Friday, July 10, 2009

The Bedtime Disinterest

It may be borderline child-abuse, but my kids have been particularly resistant to bedtime lately. So, to get them to sleep I've taken to reading excerpts from the foreign policy journal The National Interest to them. I'm not sure if my motivations are (to put it in the terms of statecraft) deterrence, distraction, or punitive. Whatever my intent, even a few sentences along these lines and my kids begin to protest (I'm fascinated):
The question is: are these arguments of sufficient weight to justify resistance to closer U.S.-Russian coordination on issues of strong mutual interest?

An even-more complex question is whether there is innate resistance within the American foreign-policy community to an improved relationship with Russia. Are we holding the Russians to a higher standard of performance than we do other nations with whom we deal? And, if so, why?
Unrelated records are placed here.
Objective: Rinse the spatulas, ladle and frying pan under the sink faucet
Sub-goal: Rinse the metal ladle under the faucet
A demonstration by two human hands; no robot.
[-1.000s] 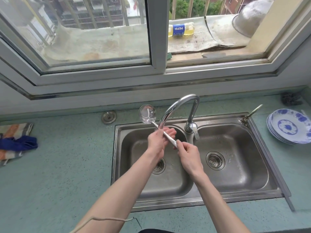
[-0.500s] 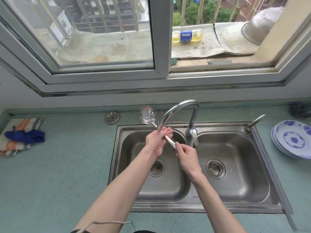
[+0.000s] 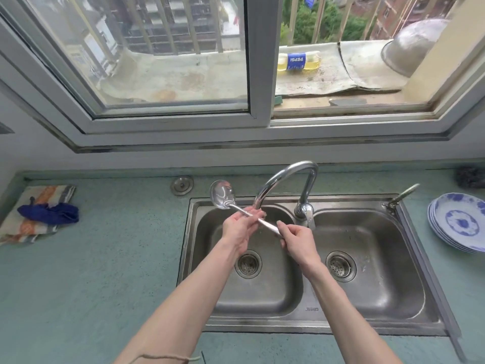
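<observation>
Two bare forearms over the double sink (image 3: 409, 306). Right hand (image 3: 296, 239) closed on the handle end of the ladle (image 3: 223, 197); left hand (image 3: 240, 228) loosely curled, fingers apparently wrapped round the shaft just under the faucet (image 3: 283, 179) spout. Ladle bowl tilted up over the left basin's back rim. Water flow hard to tell. Farther back on the table: stacked blue-patterned plates (image 3: 456, 224) right, folded cloth (image 3: 39, 214) left. Beyond the window, a bottle (image 3: 298, 61) on the ledge.

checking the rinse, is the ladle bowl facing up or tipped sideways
Tipped sideways: the ladle bowl stands on edge, its hollow facing the camera, handle held in both hands.
</observation>
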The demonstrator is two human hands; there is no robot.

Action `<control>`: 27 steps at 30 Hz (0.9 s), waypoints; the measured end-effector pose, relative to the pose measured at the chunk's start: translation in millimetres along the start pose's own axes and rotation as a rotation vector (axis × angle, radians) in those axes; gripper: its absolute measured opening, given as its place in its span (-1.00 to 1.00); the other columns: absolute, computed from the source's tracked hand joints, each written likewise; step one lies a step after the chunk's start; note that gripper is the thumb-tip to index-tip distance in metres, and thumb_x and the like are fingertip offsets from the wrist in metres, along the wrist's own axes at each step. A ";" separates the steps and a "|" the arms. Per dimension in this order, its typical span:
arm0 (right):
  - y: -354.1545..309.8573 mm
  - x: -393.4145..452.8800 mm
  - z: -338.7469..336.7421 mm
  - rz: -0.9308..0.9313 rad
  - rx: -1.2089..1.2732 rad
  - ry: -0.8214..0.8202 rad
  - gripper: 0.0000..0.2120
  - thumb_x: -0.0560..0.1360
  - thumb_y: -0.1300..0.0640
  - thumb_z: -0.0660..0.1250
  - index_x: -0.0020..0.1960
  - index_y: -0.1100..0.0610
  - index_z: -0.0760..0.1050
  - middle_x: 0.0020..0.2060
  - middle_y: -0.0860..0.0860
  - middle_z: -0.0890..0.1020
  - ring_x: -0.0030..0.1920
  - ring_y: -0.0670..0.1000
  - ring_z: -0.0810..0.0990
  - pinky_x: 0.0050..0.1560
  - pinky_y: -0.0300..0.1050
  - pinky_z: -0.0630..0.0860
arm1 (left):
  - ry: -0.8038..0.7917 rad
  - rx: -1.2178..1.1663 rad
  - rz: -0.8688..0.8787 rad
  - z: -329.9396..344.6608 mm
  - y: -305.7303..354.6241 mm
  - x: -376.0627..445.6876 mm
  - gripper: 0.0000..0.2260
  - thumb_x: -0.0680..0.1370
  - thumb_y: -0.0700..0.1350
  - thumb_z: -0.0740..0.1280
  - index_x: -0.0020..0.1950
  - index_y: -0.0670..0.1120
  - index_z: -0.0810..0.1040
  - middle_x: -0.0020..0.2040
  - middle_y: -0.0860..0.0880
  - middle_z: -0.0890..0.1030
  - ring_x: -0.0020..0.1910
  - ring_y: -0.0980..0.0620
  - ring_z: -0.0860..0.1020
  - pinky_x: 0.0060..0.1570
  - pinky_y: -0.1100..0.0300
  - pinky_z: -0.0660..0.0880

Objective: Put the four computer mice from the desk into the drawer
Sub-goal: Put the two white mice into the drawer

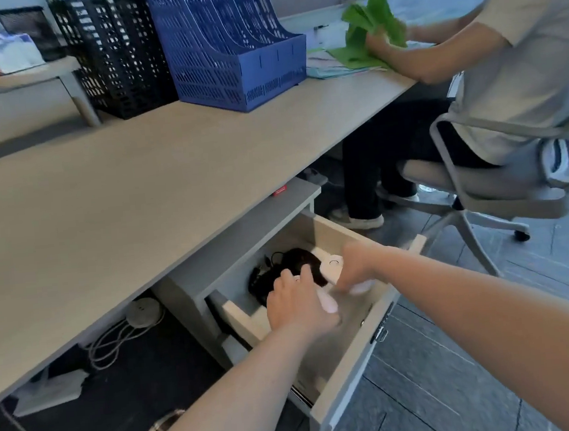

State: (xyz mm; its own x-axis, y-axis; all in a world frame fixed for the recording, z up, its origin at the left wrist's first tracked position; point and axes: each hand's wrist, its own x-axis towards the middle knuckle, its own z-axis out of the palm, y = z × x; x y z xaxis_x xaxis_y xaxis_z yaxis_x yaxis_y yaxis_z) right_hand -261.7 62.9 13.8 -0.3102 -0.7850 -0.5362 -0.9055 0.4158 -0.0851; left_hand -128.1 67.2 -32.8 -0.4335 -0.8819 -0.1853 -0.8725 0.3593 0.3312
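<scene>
The drawer [345, 375] under the desk [109, 196] stands pulled out. Inside lie a black mouse [297, 260] with its tangled cable and a white mouse [332, 266] beside it. My left hand [298, 305] reaches in palm down, fingers spread over the black mouse, and a pale blurred mouse [328, 303] sits by its thumb. My right hand [356, 265] is over the drawer's right side, fingers curled down onto another pale, blurred mouse [361, 287]. No mouse shows on the desk top.
A blue file rack [237, 47] and a black one [114, 55] stand at the desk's back, with a tissue box [7, 50] on a shelf at the left. To the right, a seated person [503, 58] on a swivel chair handles green sheets. Cables and a power hub [143, 312] lie under the desk.
</scene>
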 end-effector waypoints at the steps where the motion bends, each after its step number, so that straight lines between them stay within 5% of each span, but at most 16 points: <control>1: -0.3 3.3 4.9 -0.001 -0.029 -0.025 -0.82 0.34 0.09 0.38 -0.27 0.16 0.41 -0.26 0.07 0.53 -0.17 0.12 0.56 -0.22 -0.11 0.47 | -0.029 0.003 -0.006 8.6 0.3 0.3 -0.20 0.29 0.21 0.42 0.42 -0.01 0.19 0.25 -0.11 0.35 0.24 -0.14 0.34 0.17 0.04 0.36; 6: -1.9 16.4 26.2 -0.015 -0.142 -0.209 -0.86 0.41 0.14 0.38 -0.21 0.18 0.47 -0.28 0.08 0.58 -0.34 0.04 0.53 -0.34 -0.22 0.45 | -0.138 0.042 -0.082 43.6 6.0 0.9 -0.32 0.35 0.16 0.42 0.37 -0.02 0.26 0.28 -0.14 0.36 0.28 -0.14 0.33 0.22 0.04 0.31; 9: -1.4 22.3 35.5 -0.050 -0.225 -0.232 -0.67 0.43 0.11 0.39 0.14 0.24 0.52 0.04 0.14 0.62 -0.01 0.09 0.63 -0.05 -0.11 0.54 | -0.146 0.100 -0.093 53.7 7.3 7.3 -0.40 0.39 0.14 0.40 0.33 -0.04 0.29 0.29 -0.15 0.37 0.29 -0.15 0.30 0.22 0.03 0.28; 12: -2.4 28.8 42.5 -0.085 -0.268 -0.204 -0.56 0.45 0.10 0.39 0.27 0.24 0.45 0.19 0.15 0.57 0.17 0.13 0.58 0.13 -0.06 0.53 | -0.141 0.141 -0.082 57.7 6.2 11.3 -0.40 0.38 0.19 0.37 0.31 -0.03 0.30 0.29 -0.13 0.36 0.30 -0.13 0.27 0.21 0.03 0.26; 22: -0.7 42.2 54.4 -0.110 -0.327 -0.151 -0.41 0.39 -0.02 0.47 0.29 0.26 0.41 0.18 0.13 0.57 0.18 0.16 0.57 0.22 0.00 0.54 | -0.195 0.103 -0.111 57.6 3.6 9.5 -0.32 0.36 0.15 0.41 0.38 -0.01 0.22 0.32 -0.12 0.27 0.32 -0.15 0.26 0.24 0.00 0.30; 27: 0.2 36.6 52.3 -0.109 -0.228 -0.035 -0.60 0.43 0.06 0.39 0.19 0.22 0.45 0.12 0.15 0.60 0.10 0.16 0.60 0.05 -0.05 0.56 | -0.189 0.107 -0.119 49.7 6.1 5.1 -0.30 0.36 0.13 0.43 0.40 0.00 0.21 0.32 -0.11 0.28 0.33 -0.13 0.28 0.24 0.02 0.29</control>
State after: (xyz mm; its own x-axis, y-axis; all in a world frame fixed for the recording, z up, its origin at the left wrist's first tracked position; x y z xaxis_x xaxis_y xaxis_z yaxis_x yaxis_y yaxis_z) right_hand -258.1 58.3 -49.8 -0.2006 -0.8014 -0.5635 -0.9762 0.2120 0.0460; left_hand -146.9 80.0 -77.7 -0.3520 -0.8508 -0.3901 -0.9344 0.2953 0.1991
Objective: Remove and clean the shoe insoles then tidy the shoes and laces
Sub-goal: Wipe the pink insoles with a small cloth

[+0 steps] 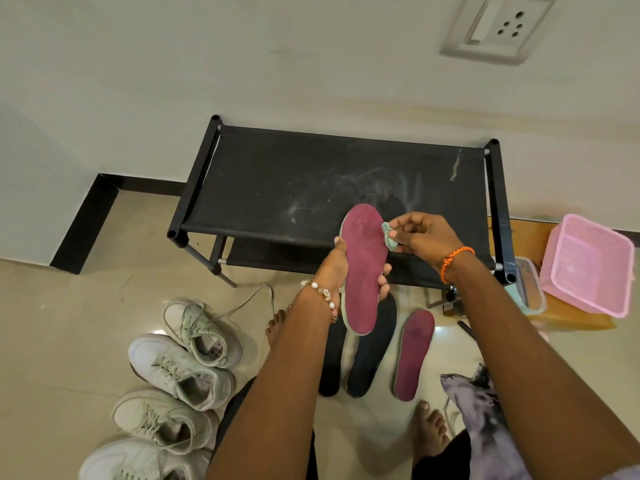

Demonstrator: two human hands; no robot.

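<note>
My left hand (333, 268) grips a maroon insole (363, 268) from underneath, holding it up over the front edge of the black rack. My right hand (420, 235) pinches a small green cloth (388, 235) against the insole's right edge near the toe. A second maroon insole (414, 355) lies on the floor to the right. Two dark insoles (372, 358) lie on the floor below my hands. Several white sneakers (176, 370) sit in a row at the lower left, one with a loose lace (242, 304) trailing out.
The black fabric shoe rack (311, 174) stands against the wall, dusty on top. A pink plastic basket (588, 265) and a clear container (528, 289) sit at the right on a wooden board. My bare feet (429, 431) rest on the tiled floor.
</note>
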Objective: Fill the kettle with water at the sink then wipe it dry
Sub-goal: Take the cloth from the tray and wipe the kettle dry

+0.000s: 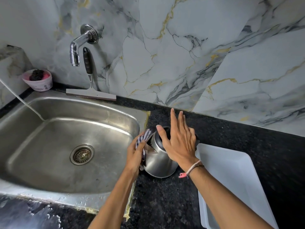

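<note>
Both forearms reach in over the dark granite surface [165, 204]. Right hand [179, 142], fingers spread, steadies the steel kettle [158, 164] from above; left hand [136, 154] pinches a checked cloth [146, 137] against its spout side, evidently drying it beside the sink [66, 146].

— Where does the view look from?
— From the person's head, angled forward and down over the counter [165, 204]; the sink [66, 192] fills the lower left, the marble wall [181, 38] the top.
— How near?
— Close; both forearms reach in from the bottom edge; wide-angle, so straight edges bow. One view only — nothing shared.
</note>
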`<act>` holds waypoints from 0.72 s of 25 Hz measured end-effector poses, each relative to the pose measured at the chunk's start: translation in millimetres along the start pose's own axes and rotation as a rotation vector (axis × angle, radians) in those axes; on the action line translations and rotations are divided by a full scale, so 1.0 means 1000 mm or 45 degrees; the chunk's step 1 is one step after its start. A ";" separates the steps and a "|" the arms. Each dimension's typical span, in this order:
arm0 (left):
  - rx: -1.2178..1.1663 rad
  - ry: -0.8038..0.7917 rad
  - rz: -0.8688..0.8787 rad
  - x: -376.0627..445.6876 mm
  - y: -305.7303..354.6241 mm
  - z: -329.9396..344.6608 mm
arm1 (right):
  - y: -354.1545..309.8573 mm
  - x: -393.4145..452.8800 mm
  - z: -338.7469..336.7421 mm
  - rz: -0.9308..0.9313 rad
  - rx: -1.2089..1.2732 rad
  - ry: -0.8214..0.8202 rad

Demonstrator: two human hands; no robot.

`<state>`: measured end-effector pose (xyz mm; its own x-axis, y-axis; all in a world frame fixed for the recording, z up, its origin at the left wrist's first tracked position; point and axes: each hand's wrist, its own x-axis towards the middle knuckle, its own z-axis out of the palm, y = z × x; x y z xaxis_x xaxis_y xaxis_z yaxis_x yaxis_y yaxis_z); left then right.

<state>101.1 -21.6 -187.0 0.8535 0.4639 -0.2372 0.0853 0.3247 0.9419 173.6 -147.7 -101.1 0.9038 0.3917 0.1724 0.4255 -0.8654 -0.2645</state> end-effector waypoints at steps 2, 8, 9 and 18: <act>0.007 0.217 0.184 -0.035 -0.006 -0.004 | -0.008 -0.001 0.001 0.049 -0.009 -0.001; 0.837 0.152 0.842 -0.074 0.011 0.005 | -0.021 0.002 -0.007 0.185 0.218 0.012; 0.915 0.099 0.834 -0.079 0.005 0.012 | -0.021 0.003 -0.009 0.227 0.311 0.015; 0.893 -0.254 0.563 -0.139 -0.008 0.007 | -0.013 0.006 -0.030 0.174 0.743 -0.135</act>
<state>-14.7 -94.4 -160.0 0.9522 0.2529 0.1714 -0.0346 -0.4682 0.8829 172.5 -143.0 -68.4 0.9389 0.3440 0.0130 0.2331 -0.6075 -0.7594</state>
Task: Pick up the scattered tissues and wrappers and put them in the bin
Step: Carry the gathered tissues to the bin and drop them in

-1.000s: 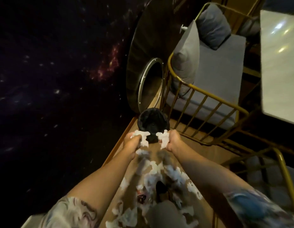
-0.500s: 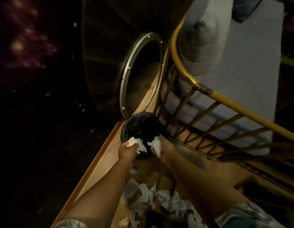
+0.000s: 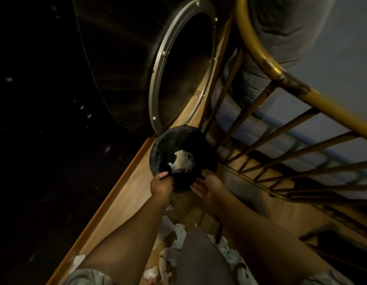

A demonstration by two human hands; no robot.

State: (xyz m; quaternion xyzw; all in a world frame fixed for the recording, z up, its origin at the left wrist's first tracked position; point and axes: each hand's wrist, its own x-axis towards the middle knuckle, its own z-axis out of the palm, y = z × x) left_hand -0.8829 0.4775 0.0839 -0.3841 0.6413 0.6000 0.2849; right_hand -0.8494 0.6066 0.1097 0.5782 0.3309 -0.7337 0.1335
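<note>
A small round bin (image 3: 158, 150) lined with a black bag stands on the wooden floor. A clump of white tissues (image 3: 181, 161) lies inside it. My left hand (image 3: 162, 185) is at the bin's near rim, fingers curled, with nothing visible in it. My right hand (image 3: 207, 187) is at the rim's right side, palm open and empty. Several crumpled white tissues (image 3: 174, 241) lie scattered on the floor between my forearms, near my knee.
A gold metal sofa frame (image 3: 281, 75) with grey cushions (image 3: 285, 29) stands right of the bin. A round metal-rimmed opening (image 3: 158, 83) in a dark panel rises behind it. A dark speckled floor (image 3: 45, 140) spreads left of the wooden strip (image 3: 125, 194).
Both hands carried tissues forward over the bin and let them go; the tissues now lie inside it. The camera has leaned closer to the bin.
</note>
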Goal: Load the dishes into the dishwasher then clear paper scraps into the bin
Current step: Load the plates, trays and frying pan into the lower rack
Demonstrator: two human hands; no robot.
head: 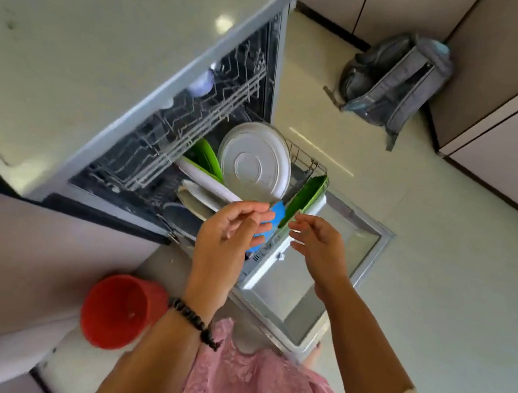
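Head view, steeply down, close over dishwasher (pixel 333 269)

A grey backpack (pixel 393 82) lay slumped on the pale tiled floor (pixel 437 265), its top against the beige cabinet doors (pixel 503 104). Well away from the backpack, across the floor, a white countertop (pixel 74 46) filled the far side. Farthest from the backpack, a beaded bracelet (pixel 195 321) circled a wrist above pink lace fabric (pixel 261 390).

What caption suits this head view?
Two open hands, left and right, hover above plates racked in an open dishwasher.
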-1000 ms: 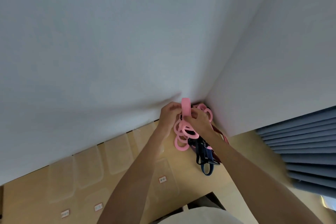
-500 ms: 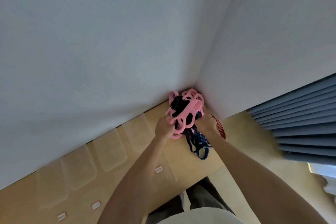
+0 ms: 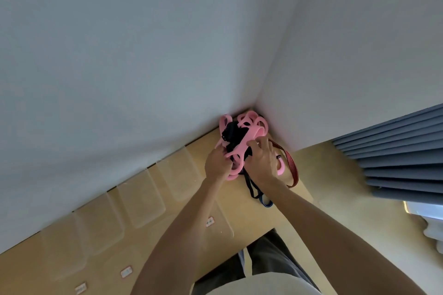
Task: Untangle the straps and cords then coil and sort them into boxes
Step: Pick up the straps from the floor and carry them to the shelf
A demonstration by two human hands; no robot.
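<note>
A tangle of pink looped strap [image 3: 249,137], black strap [image 3: 233,135] and dark cords is being held above the far corner of the counter [image 3: 239,201], against the walls. The pink loops are being gripped by the left hand [image 3: 217,164], fingers curled round them. The bundle is being pinched by the right hand [image 3: 262,160]. A red strap [image 3: 291,165] is hanging beside it. Clear boxes [image 3: 141,201] are lying along the wall.

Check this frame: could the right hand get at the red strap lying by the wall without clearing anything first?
Probably yes. The red strap loops out in the open on the table just beside the right hand, with nothing over it. That hand is busy in the pink band tangle, so it would need to let go first.
</note>
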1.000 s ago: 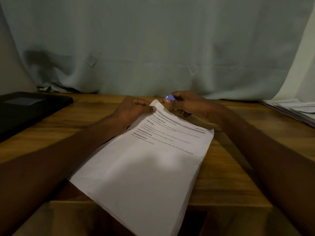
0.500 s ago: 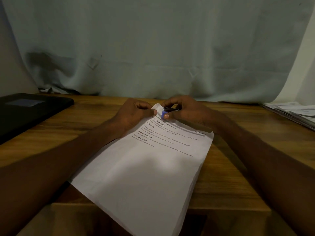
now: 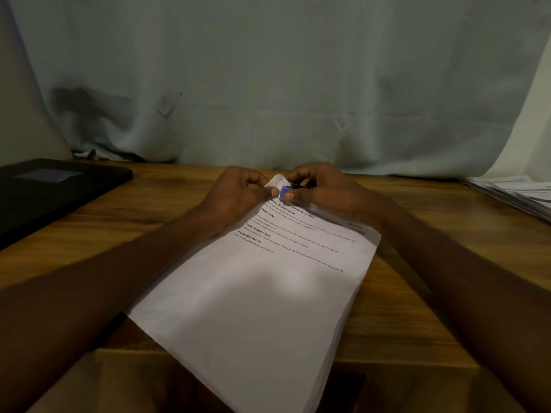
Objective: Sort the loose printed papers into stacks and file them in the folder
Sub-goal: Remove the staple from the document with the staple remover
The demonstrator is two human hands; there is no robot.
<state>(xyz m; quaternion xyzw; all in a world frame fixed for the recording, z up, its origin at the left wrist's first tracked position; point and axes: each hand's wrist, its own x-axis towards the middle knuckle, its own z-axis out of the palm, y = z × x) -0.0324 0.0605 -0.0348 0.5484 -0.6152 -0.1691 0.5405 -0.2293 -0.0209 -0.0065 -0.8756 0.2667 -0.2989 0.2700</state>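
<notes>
1. The stack of printed papers (image 3: 262, 296) lies in the centre of the frame, its long axis running from the lower centre up toward the upper centre, tilted so the printed head end points up and slightly left.
2. Its lower end hangs past the near edge of the wooden table (image 3: 417, 323).
3. The left hand (image 3: 238, 195) pinches the stack's upper corner, thumb on top and fingers curled beneath.
4. The right hand (image 3: 322, 189) has its fingers curled round a small blue clip (image 3: 285, 192), held against that same corner, which is bent upward.
5. A black folder (image 3: 44, 192) lies flat at the left edge of the frame, well apart from the stack.
6. More loose papers (image 3: 518, 195) lie at the right edge of the frame.
7. A pale blue-grey cloth (image 3: 268, 84) hangs behind the table, filling the upper half of the frame; the light is dim.
</notes>
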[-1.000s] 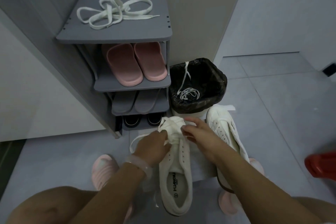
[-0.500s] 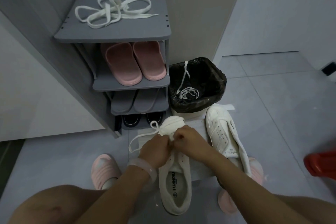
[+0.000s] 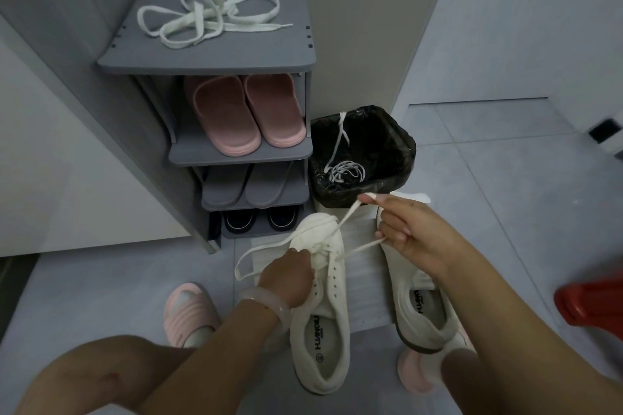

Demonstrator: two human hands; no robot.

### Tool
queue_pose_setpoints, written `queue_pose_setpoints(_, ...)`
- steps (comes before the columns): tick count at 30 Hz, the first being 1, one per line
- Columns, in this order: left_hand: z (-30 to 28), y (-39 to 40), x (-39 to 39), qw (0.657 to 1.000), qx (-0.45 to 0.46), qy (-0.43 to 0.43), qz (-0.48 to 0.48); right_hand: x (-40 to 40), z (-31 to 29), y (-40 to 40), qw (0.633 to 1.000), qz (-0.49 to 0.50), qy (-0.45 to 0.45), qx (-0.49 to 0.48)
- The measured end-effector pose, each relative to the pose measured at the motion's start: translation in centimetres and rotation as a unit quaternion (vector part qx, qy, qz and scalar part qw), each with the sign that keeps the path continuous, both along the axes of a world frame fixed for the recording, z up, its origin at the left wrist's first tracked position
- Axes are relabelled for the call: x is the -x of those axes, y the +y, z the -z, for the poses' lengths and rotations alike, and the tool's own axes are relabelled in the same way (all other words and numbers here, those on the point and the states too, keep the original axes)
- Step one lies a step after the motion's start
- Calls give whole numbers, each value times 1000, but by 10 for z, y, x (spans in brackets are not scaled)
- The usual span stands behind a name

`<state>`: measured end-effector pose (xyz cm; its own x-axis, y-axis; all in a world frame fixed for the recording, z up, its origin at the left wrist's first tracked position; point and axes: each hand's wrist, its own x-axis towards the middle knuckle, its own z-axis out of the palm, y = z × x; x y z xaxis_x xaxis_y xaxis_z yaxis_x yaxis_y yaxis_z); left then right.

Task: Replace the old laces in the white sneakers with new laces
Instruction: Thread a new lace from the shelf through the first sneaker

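Two white sneakers lie on the floor before me. My left hand (image 3: 289, 276) presses on the front eyelets of the left sneaker (image 3: 320, 320). A white lace (image 3: 350, 210) runs from its toe eyelets up to my right hand (image 3: 404, 229), which pinches it, drawn out to the right. The lace's other end loops (image 3: 246, 259) loose on the left of the shoe. The right sneaker (image 3: 421, 310) lies without a lace, partly under my right forearm. Another white lace (image 3: 209, 18) lies tangled on top of the shoe rack. A thin old lace (image 3: 344, 172) sits in the bin.
A grey shoe rack (image 3: 209, 61) stands against the wall, holding pink slippers (image 3: 246, 114), grey slippers and dark shoes. A black-lined bin (image 3: 397, 152) stands right of it. A red object (image 3: 590, 303) lies at the right edge. My feet wear pink slippers (image 3: 187, 313).
My right hand has moved up and to the right, pulling the lace out through the toe eyelets. My left hand stayed on the left sneaker.
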<state>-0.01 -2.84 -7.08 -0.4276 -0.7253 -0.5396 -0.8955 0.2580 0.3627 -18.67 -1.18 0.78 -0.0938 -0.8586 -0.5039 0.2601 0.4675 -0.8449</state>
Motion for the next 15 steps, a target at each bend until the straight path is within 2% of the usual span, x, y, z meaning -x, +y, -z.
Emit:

The continued existence of the Jackson-Vanik amendment—which withheld trade benefits in an effort to force the Soviet Union to allow freer emigration—almost two decades after Communism’s collapse seems to be proof positive.
By the time it got good, the kids were screaming.

What do they have against Jackson-Vanik anyway?

So when I pulled out the latest issue they begin to howl.

"No," I said pointing to the cover, "This is Harry Potter 8, Voldemort's revenge. Look at the cover, you know they cast some cool spells."

"No it isn't, it's your magazine, the National Boring"

When I began to read, my son grabbed it away and it flew open.

"See," I said quickly pointing to the picture on the open page, "It's Dumbledore!"